Source: http://hsvtp.com/wp-content/uploads/2014/08/Choose-Wisely.jpg
(If I were working at Valve, Steam Direct is exactly what I’d be doing to get a little extra data while I make all the design decisions for a better and more effective system. Choosing wisely from all these options requires a lot of thought)

Then you choose whether to take the money directly as the vote is cast, or only once the game reaches the pass threshold to get into the catalogue (like how Kickstarter does it, much more user friendly).

Then you decide where the user’s money goes. Is it partial payment for the product, so users who voted get a discount on the sale price… Or does it ONLY cover the admission fee, and the games themselves have to cover rewarding the voters somehow?
(Which all depends on whether the fee is being introduced to get Valve more money, or to limit over-saturation of the platform, as well as the other implementational details).

After that… You’ve got something approaching a working and worthwhile system, one that actually BUILDS on the successes and failures of both your own platform, and others who have avoided similar situations.
Flooding of shoddy promises on Kickstarter is far less prevalent (Citation Needed, but seems a reasonable assumption) than on Steam, because Kickstarter actually requires that you put your money where your mouth is.

Either way, Steam will still need better discoverability to compensate for the crap they’ve already taken on board.

Source: http://www.evilenglish.net/wp-content/uploads/2014/07/needle_haystack.jpg
(Finding a good game on Steam is becoming increasingly like finding the proverbial needle)

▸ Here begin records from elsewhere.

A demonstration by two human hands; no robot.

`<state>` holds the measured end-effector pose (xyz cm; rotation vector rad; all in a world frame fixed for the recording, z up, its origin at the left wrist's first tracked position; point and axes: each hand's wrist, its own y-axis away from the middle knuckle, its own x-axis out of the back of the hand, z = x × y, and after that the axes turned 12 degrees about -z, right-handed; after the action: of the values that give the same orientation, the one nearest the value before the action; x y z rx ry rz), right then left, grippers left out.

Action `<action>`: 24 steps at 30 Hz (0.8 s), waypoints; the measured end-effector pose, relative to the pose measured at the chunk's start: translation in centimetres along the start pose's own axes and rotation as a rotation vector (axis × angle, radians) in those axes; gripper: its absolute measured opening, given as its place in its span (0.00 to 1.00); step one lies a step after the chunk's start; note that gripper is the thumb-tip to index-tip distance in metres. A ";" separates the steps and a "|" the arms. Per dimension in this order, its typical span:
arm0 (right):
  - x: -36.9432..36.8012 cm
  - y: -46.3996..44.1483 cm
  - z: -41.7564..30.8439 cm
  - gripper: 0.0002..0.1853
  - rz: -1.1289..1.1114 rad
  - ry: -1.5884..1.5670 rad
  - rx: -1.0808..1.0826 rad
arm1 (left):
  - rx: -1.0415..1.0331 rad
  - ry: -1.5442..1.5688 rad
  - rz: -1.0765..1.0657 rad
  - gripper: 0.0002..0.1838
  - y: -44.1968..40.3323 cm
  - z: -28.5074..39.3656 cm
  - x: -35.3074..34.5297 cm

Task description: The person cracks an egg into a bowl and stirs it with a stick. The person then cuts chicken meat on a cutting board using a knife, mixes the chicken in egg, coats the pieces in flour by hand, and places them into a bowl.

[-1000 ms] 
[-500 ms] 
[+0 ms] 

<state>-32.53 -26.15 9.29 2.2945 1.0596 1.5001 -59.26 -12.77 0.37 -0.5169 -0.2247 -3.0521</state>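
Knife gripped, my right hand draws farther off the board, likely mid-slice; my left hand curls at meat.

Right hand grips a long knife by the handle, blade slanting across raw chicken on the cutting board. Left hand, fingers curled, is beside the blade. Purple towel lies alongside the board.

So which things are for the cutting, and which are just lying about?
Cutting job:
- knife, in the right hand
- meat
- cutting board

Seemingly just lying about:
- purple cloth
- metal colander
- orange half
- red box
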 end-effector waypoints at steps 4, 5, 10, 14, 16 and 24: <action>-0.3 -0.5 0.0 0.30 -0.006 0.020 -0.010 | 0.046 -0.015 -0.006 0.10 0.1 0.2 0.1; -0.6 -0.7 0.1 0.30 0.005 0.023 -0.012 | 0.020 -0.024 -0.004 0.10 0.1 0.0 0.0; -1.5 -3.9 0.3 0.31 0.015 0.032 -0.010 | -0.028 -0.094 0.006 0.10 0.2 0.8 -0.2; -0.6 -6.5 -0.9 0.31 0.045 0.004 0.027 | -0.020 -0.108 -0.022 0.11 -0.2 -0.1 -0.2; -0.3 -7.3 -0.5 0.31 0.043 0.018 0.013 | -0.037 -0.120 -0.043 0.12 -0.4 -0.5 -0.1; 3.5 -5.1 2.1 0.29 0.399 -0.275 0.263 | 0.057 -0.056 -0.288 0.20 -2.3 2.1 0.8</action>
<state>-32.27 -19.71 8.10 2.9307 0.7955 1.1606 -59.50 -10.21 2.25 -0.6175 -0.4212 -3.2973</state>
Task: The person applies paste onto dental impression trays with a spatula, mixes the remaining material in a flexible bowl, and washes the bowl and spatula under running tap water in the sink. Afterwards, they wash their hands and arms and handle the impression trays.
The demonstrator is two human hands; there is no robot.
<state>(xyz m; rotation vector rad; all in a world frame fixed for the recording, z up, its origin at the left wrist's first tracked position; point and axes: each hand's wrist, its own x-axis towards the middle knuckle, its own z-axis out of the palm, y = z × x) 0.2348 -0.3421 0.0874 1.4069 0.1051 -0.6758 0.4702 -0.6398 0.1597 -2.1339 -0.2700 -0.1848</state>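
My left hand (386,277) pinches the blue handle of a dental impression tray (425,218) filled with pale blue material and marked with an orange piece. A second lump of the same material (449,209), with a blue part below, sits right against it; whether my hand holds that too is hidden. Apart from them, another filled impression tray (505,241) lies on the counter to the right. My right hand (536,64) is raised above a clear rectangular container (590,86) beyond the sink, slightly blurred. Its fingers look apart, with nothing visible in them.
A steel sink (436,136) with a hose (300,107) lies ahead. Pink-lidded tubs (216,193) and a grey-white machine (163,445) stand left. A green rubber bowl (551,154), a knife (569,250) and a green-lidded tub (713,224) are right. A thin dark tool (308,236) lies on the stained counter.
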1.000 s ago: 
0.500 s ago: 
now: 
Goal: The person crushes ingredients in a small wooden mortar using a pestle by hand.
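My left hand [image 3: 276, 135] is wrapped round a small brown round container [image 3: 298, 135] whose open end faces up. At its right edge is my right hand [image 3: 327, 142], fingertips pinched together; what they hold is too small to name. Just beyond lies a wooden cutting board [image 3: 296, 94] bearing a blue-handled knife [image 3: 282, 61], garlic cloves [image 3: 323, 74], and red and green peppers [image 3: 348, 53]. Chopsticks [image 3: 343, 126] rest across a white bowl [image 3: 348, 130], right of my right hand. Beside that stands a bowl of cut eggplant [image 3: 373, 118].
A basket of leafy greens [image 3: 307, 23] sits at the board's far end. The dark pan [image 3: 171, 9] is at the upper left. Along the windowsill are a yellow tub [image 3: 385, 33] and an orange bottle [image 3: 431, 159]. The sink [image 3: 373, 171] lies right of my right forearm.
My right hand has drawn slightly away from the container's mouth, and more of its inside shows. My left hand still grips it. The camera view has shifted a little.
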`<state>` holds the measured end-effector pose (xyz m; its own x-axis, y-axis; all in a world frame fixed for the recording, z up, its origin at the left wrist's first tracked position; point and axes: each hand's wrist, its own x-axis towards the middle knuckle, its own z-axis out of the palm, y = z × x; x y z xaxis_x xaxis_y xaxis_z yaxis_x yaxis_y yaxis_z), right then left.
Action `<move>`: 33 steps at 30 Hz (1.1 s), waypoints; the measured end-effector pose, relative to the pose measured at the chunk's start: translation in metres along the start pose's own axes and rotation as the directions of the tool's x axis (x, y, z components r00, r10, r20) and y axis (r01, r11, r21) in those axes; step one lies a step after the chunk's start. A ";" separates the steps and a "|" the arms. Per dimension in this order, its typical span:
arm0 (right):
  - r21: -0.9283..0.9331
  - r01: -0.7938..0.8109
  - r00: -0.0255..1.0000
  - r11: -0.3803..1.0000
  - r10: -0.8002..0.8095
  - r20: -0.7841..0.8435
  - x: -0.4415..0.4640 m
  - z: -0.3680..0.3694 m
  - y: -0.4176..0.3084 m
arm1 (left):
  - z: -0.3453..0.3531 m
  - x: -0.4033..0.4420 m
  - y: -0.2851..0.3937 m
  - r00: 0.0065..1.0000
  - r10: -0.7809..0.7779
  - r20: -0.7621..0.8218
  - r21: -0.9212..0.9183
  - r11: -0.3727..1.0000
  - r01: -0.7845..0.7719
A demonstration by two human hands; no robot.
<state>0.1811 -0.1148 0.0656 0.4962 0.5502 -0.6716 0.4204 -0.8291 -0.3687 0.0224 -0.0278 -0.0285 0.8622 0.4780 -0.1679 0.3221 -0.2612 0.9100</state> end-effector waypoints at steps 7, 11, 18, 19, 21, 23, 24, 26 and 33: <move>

Even just adding better filtering capabilities would help! I am constantly seeing games tagged as VR even though I have no VR hardware, because I’ve hit the limit of tags I’m ALLOWED to filter out of my discovery queue. This is so limiting that I’ve had to try to take the more general tags over the more specific (‘Arcade’ instead of ‘Arcade Puzzler’ and ‘Arcade Shooter’ and whatnot), which does not always exclude the more specific tags because often the ‘parent tag’ is not applied to the game…

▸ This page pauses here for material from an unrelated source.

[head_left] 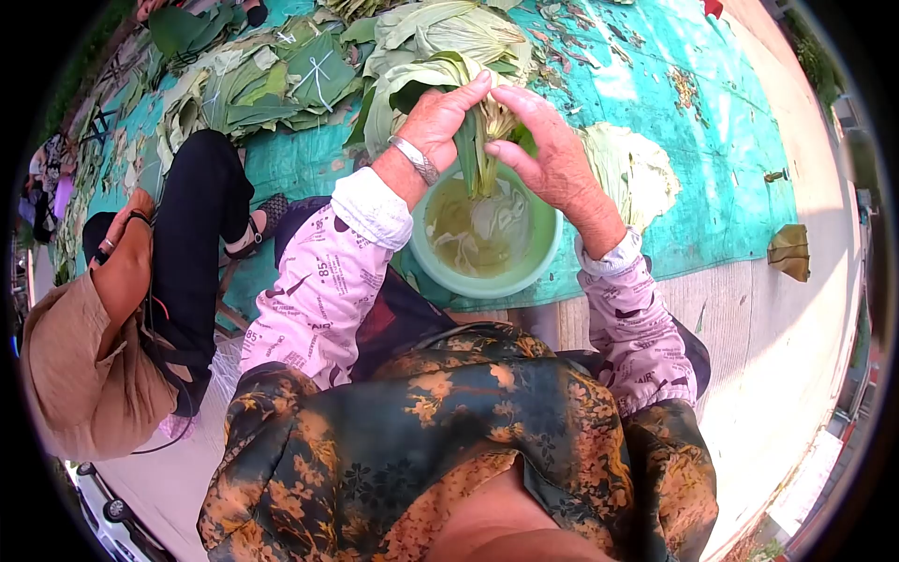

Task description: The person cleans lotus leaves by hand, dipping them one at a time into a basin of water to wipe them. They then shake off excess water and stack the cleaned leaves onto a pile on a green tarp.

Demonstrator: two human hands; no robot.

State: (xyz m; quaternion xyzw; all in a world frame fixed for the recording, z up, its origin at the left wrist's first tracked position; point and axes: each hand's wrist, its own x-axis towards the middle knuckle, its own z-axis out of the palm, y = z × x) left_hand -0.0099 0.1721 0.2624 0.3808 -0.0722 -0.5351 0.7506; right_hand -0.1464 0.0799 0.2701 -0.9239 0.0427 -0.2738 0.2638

I’ve even come across games that have mentioned a filtered tag in the first paragraph of the description as a core gameplay element, that should have been excluded, but do not have it as an actual tag.

 

Don’t get me wrong, I love Steam. I don’t have to make a trip to the shops to get new games. I can look up gameplay videos to check the game out without having to go back-and-forth between home and the game store. I don’t have to worry about where I put my game discs… It’s all very convenient from a Content Distribution standpoint.

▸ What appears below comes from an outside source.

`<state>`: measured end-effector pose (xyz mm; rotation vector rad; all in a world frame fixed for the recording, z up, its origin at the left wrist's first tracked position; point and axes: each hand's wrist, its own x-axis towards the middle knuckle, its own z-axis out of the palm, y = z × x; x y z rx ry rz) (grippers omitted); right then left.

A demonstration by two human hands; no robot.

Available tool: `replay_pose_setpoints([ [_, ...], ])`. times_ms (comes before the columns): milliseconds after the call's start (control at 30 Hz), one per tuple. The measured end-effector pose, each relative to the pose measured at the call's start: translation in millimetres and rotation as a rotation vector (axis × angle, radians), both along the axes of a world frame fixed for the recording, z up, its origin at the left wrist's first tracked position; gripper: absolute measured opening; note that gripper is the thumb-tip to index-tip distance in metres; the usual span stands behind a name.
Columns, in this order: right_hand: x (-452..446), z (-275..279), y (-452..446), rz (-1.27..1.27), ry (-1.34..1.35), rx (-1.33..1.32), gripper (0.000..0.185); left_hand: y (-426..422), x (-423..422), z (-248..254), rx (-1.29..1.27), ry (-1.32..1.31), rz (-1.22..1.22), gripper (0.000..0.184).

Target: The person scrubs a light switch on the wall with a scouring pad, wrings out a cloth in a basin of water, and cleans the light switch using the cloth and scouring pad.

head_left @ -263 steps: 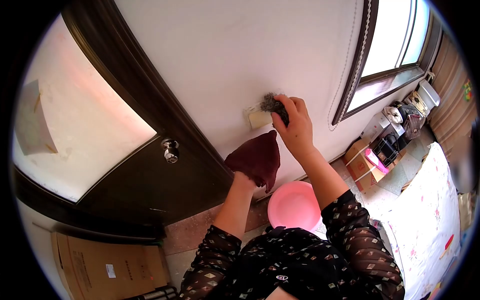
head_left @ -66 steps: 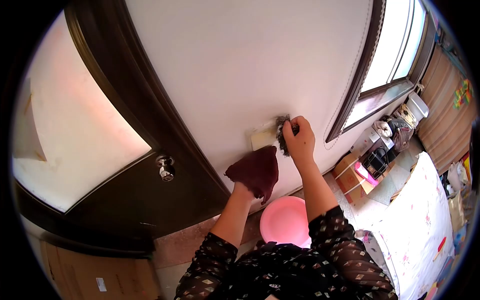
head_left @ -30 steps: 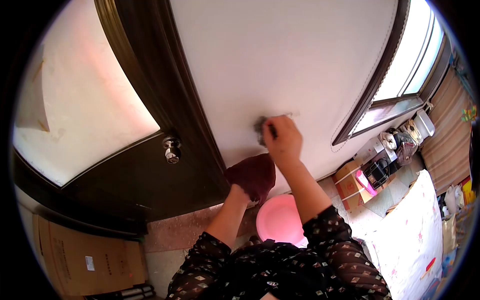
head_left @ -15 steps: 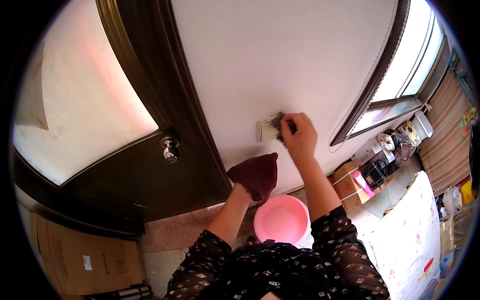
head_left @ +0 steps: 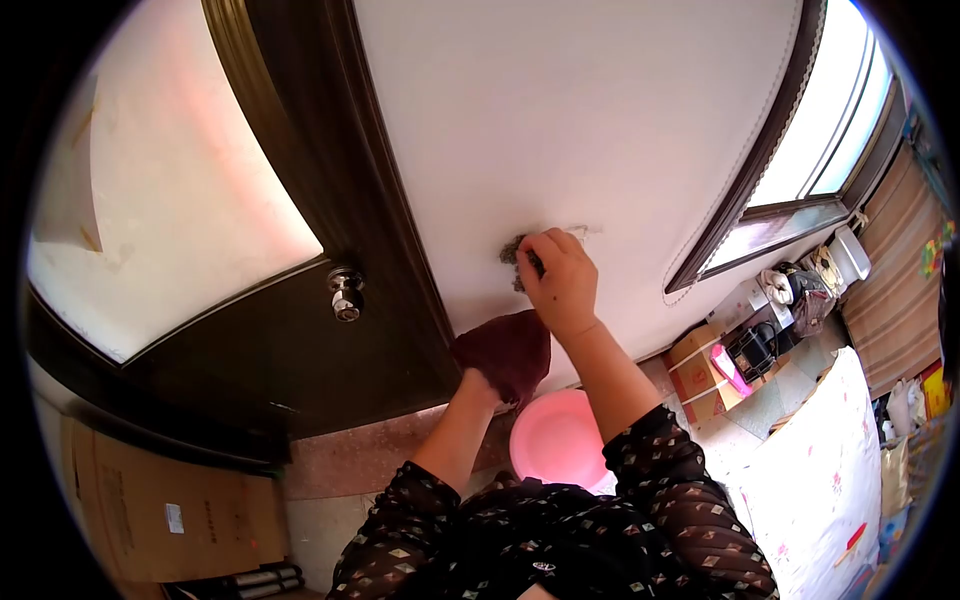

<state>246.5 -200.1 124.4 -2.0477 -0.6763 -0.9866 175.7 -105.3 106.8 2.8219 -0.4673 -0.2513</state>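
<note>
My right hand [head_left: 563, 282] is closed on a dark, mesh-like scouring pad [head_left: 514, 262] and presses it to the white wall [head_left: 560, 120], over the light switch plate, which hand and pad mostly hide. A maroon cloth [head_left: 510, 350] drapes over my left hand [head_left: 483, 385], just below and left of the pad. The cloth covers the fingers, so their pose is hidden. A faint smudge shows on the wall right of my right hand.
A dark door with a round metal knob [head_left: 346, 294] stands left. On the floor are a pink basin [head_left: 560, 440] and a cardboard box [head_left: 170, 510]. At right are a window [head_left: 815, 130], a bed with a floral sheet [head_left: 820, 470] and a carton [head_left: 697, 370].
My right hand has moved left with the scouring pad across the switch plate, which showed half a second ago. My left hand with the cloth has barely moved.
</note>
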Motion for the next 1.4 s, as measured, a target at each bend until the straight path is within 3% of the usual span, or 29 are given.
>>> replay_pose_setpoints([
  [67, 4, 3, -10, -0.008, 0.045, 0.04, 0.008, 4, 10, -41, 0.001, -0.485, -0.128, 0.033],
  [100, 8, 2, -18, -0.02, 0.073, 0.104, 0.008, 7, 15, -54, 0.002, -0.49, -0.127, 0.033],
  [200, 13, -2, -22, -0.072, 0.067, 0.122, 0.007, 5, 14, -70, -0.326, -0.468, -0.063, 0.03],
  [233, 13, -3, -16, -0.088, 0.064, 0.111, 0.008, 4, 10, -68, -0.571, -0.257, 0.043, 0.032],
  [300, 9, -2, -8, -0.08, -0.027, 0.089, 0.007, 0, 6, -54, -0.804, -0.028, 0.145, 0.035],
  [333, 7, 4, -9, -0.041, -0.028, 0.0, 0.007, -4, 4, -22, -0.354, -0.12, 0.008, 0.031],
  [400, 5, 9, -15, 0.022, -0.019, -0.108, 0.007, -6, 4, -13, 0.103, -0.21, -0.132, 0.027],
  [467, 9, 11, -27, -0.029, 0.023, -0.043, 0.007, -3, 13, -48, 0.02, -0.547, -0.227, 0.023],
  [567, 13, 4, -28, -0.092, 0.099, 0.012, 0.007, 0, 23, -103, -0.143, -0.645, -0.121, 0.023],
  [633, 10, -1, -8, -0.023, -0.02, 0.054, 0.009, 0, 16, -86, -0.124, -0.615, -0.121, 0.023],
  [767, 4, 7, -9, 0.008, 0.04, -0.061, 0.009, 2, 16, -81, -0.129, -0.503, -0.112, 0.024],
  [867, 9, 8, -30, -0.061, 0.106, 0.058, 0.008, 8, 20, -99, -0.363, -0.475, -0.065, 0.025],
  [967, 12, -3, -17, -0.055, 0.092, 0.096, 0.007, 10, 22, -118, -0.947, -0.259, -0.008, 0.027],
  [1033, 8, -1, -11, -0.002, 0.013, 0.082, 0.007, 8, 20, -107, -1.103, -0.158, 0.022, 0.027],
  [1100, 1, 4, -12, 0.137, 0.025, -0.163, 0.008, 7, 17, -82, -0.75, -0.144, 0.028, 0.024],
  [1167, -9, -2, -26, 0.176, 0.064, -0.189, 0.008, -3, 7, -38, 0.193, -0.249, -0.102, 0.021],
  [1200, -13, -8, -36, 0.143, 0.146, -0.028, 0.007, -4, 8, -37, 0.192, -0.25, -0.105, 0.021],
  [1267, -16, -29, -61, 0.133, 0.399, 0.26, 0.006, -4, 6, -39, -0.046, -0.496, -0.096, 0.024],
  [1400, -25, -68, -97, 0.179, 0.819, 0.591, 0.018, -2, 7, -53, 0.03, -0.599, -0.166, 0.023],
])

But these days it’s acting more as a warehouse than a storefront.
I’ll do all my browsing and discovering on YouTube, or Facebook, or gaming magazines, or something, and only go to Steam to actually buy the thing. While that doesn’t get them any less money on the surface, diversification of discovery sources makes it that much harder for genuinely good games to be recognised. This forces developers to chase Youtubers, and magazines, and viral fame, or they risk having those products sit on the Steam catalogue unsold because no-one ever looks there anymore.

Source: http://www.myquotesclub.com/wp-content/uploads/2015/11/Hope-springs-eternal.jpg
(There is always hope, I hope)

Valve have got the right idea clamping down on the number of games that actually make it onto the Steam catalogue, though I do question their implementation, but they still need to give us the tools to better sift through what’s already gotten through before they can become relevant in that area again.